» Activity
The entire listing is to be repeated verbatim.

**** Dataset section ****

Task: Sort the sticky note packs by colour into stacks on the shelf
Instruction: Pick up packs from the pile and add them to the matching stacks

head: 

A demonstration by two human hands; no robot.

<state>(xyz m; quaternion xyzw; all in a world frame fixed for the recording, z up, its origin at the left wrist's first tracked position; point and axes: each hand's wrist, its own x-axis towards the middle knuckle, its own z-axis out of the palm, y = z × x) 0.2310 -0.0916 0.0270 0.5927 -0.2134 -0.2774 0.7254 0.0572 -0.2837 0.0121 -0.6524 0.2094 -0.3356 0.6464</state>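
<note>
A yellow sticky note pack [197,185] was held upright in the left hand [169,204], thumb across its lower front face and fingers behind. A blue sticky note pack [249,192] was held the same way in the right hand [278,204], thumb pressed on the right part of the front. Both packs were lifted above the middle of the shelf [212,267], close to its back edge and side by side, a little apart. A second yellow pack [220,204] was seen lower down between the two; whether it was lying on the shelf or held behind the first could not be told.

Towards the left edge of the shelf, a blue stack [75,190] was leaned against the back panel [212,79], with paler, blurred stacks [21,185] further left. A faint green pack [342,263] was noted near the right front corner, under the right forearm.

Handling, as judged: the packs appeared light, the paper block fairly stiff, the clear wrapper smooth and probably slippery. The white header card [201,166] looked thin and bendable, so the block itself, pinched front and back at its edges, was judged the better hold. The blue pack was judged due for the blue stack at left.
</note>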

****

» Your response
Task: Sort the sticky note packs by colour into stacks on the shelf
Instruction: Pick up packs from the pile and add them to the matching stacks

head: 

A demonstration by two human hands; no robot.

<state>(xyz m; quaternion xyzw; all in a world frame fixed for the recording, z up, its origin at the left wrist's first tracked position; point and axes: each hand's wrist, its own x-axis towards the middle knuckle, its own z-axis out of the palm, y = z × x) 0.2310 -0.0916 0.0270 0.5927 -0.2134 -0.2774 0.7254 0.0572 -0.2837 0.0121 -0.6524 0.2094 -0.3356 0.6464</state>
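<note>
A yellow sticky note pack [197,185] was held upright in the left hand [169,204], thumb across its lower front face and fingers behind. A blue sticky note pack [249,192] was held the same way in the right hand [278,204], thumb pressed on the right part of the front. Both packs were lifted above the middle of the shelf [212,267], close to its back edge and side by side, a little apart. A second yellow pack [220,204] was seen lower down between the two; whether it was lying on the shelf or held behind the first could not be told.

Towards the left edge of the shelf, a blue stack [75,190] was leaned against the back panel [212,79], with paler, blurred stacks [21,185] further left. A faint green pack [342,263] was noted near the right front corner, under the right forearm.

Handling, as judged: the packs appeared light, the paper block fairly stiff, the clear wrapper smooth and probably slippery. The white header card [201,166] looked thin and bendable, so the block itself, pinched front and back at its edges, was judged the better hold. The blue pack was judged due for the blue stack at left.
</note>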

Exercise complete, with nothing further to add.